Where in Spain is primary healthcare most overburdened?

Two years into the pandemic and the consequences have had a serious effect on primary healthcare in Spain. Staff shortages, spending cuts and long waiting times have all contributed to this, but which regions have it worse?

Waiting to see the doctor
Where is healthcare the worst in Spain? Photo: Saeed KHAN / AFP

Spain has one of the best public healthcare systems in the world, but that doesn’t mean it’s perfect. 

Findings from Spanish Federation for the Defence of Public Health (FDASP) published on April 12th 2022 show that Spain’s regional public healthcare systems have “very serious” underfunding problems, “intolerable” delays in appointments and huge inequalities between communities, with some in a “critical” situation.  

The report reveals that the primary health care situation in Madrid is the worst, closely followed by the Balearic Islands and then Catalonia.

According to the FDASP although the Balearics and Catalonia have made “an effort to improve, at the moment they continue to be in a very bad situation”.

Why is the healthcare situation so bad?

The first year of the Covid-19 pandemic resulted in an increase in the number of people applying for individual health cards per family doctor and nurse, and a decrease in the number of pediatricians and administrative professionals.

The national ratio of public health cards per GP is 1,345, three more than in 2019, although they range between 909 in Castilla y León to 1,538 in Madrid.

READ ALSO: How to apply for a public health card in Spain

The FDASP report described the situation in Madrid as “hardly tolerable” and even “scandalous” with 47.5 percent of medical professionals assigned between 1,500 and 2,000 patients and 6.07 percent above that figure.

In the Balearic Islands, the problem is in fact even worse where these figures skyrocket to 74.2 percent and 9.5 percent, respectively. 

Waiting times for appointments

Waiting times for appointments are also particularly worrying.

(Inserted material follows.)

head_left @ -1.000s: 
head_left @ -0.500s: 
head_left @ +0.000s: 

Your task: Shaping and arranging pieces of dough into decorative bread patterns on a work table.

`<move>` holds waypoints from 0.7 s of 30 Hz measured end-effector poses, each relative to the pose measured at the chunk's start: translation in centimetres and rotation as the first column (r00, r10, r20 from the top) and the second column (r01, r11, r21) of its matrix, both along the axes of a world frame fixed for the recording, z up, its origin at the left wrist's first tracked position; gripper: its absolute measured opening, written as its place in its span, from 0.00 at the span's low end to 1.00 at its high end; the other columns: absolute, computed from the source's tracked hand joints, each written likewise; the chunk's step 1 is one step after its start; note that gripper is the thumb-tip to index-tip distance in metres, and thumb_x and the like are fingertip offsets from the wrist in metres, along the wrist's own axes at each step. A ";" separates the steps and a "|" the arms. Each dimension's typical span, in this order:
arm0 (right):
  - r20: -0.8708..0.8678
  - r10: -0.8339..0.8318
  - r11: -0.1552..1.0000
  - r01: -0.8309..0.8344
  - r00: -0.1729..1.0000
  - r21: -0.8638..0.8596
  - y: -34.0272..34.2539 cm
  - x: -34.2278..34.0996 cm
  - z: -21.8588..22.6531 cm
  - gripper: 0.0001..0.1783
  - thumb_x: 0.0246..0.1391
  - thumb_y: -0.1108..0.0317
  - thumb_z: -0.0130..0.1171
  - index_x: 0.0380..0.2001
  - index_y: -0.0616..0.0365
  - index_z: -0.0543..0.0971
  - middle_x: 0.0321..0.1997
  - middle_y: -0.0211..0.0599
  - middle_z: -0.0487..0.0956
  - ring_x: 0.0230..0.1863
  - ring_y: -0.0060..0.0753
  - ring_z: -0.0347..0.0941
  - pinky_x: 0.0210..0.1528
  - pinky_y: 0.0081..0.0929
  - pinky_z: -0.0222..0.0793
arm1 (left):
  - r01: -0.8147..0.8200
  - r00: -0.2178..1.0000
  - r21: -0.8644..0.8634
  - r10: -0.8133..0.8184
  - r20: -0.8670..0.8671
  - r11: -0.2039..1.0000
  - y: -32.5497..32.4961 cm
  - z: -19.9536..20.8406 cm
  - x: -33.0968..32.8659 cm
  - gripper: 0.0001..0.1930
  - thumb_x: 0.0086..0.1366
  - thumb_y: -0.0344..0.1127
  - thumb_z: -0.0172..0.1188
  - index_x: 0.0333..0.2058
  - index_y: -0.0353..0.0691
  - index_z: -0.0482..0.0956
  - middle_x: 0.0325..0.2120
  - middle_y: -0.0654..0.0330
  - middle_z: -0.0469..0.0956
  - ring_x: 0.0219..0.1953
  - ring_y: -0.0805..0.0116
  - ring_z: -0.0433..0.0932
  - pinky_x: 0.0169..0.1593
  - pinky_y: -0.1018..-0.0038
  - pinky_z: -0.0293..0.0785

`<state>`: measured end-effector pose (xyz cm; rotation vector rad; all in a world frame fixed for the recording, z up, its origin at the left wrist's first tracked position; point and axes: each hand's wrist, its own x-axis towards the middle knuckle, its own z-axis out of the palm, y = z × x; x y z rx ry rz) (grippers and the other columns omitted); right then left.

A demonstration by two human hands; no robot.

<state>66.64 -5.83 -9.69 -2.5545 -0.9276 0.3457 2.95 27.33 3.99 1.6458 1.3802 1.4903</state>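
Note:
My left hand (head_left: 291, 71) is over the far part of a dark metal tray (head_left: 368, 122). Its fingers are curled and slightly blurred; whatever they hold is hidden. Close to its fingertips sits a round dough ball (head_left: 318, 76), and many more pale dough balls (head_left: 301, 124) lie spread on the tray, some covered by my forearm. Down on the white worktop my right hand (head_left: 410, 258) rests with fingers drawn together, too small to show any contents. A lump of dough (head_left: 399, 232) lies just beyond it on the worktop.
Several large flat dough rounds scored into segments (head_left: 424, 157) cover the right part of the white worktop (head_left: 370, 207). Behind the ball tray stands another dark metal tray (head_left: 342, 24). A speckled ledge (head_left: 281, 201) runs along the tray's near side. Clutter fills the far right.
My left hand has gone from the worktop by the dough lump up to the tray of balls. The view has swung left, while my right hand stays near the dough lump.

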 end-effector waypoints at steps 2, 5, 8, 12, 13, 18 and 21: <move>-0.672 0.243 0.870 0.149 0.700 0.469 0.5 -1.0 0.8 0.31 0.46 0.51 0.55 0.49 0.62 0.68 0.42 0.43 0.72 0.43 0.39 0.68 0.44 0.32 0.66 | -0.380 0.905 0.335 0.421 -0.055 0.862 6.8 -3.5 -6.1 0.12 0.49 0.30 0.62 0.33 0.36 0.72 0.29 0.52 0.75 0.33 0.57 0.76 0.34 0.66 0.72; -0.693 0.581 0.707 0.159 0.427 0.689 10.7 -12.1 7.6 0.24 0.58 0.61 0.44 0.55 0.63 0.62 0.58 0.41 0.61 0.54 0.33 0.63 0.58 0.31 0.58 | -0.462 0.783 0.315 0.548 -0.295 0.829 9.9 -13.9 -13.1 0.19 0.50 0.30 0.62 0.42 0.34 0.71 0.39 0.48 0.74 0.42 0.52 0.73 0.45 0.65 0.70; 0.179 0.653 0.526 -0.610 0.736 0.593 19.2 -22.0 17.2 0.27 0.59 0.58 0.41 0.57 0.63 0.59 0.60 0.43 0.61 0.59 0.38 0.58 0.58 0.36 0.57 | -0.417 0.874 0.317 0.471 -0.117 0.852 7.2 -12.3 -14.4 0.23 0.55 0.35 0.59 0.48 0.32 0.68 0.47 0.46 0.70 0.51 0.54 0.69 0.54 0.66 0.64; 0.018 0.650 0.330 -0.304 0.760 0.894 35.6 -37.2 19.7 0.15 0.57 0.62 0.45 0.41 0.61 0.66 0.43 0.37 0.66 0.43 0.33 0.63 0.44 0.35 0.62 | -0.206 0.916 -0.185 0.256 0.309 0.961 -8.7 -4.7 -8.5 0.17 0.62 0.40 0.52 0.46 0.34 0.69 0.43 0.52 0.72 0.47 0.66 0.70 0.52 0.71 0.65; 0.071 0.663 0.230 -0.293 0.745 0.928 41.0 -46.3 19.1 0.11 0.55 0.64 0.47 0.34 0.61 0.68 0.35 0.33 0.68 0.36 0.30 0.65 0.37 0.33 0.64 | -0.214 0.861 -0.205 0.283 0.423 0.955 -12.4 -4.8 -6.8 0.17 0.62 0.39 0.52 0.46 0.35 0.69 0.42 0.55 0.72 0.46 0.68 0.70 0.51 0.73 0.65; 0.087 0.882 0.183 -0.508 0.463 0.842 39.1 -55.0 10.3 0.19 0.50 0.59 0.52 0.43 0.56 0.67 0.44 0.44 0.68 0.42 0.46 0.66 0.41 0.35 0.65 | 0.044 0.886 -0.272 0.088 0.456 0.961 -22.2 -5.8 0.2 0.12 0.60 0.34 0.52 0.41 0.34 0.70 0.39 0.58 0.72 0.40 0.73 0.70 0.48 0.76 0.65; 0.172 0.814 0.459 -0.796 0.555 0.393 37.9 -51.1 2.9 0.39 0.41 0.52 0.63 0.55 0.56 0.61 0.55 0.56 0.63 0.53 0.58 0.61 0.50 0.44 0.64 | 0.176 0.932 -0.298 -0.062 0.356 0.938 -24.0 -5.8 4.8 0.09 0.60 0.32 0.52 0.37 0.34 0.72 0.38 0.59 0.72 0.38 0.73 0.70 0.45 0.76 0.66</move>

In Spain on average, 41.5 percent were able to receive care after 48 hours and 34.7 percent in seven or more days.  

The waiting time situation in Catalonia and Valencia is particularly bad. In Catalonia, 77.7 percent received care after 48 hours and 57.3 percent after seven or more days, while in Valencia 87.3 percent were seen after 48 hours and 41.5 percent had to wait seven or more days.

Throughout Spain, the majority of the population, 69.6 percent, were unhappy with the delays and 27.7 percent said they had to wait more than an hour to be seen after arriving at the healthcare centre.

READ ALSO: Pandemic forces Spain’s hospitals to cancel 570,000 surgeries

Which regions have the most underfunded health care systems?

According to the FDASP, Madrid is the most underfunded health care system in Spain and the one that spends the least amount per inhabitant. They also intend to allocate even less funding to public healthcare in 2022.

The FADSP said that spending on primary care “remains low” across all regions, since the percentage with respect to total public health spending is still below that of 2010. 

The latest data available for healthcare budgets from 2019 shows that an average of 14.16 percent was spent on public health, a figure which was 0.24 points higher than that of 2018, but still 0.74 points lower than that of 2010. The growth occurred in all the communities except Castilla-La Mancha, Madrid and Asturias.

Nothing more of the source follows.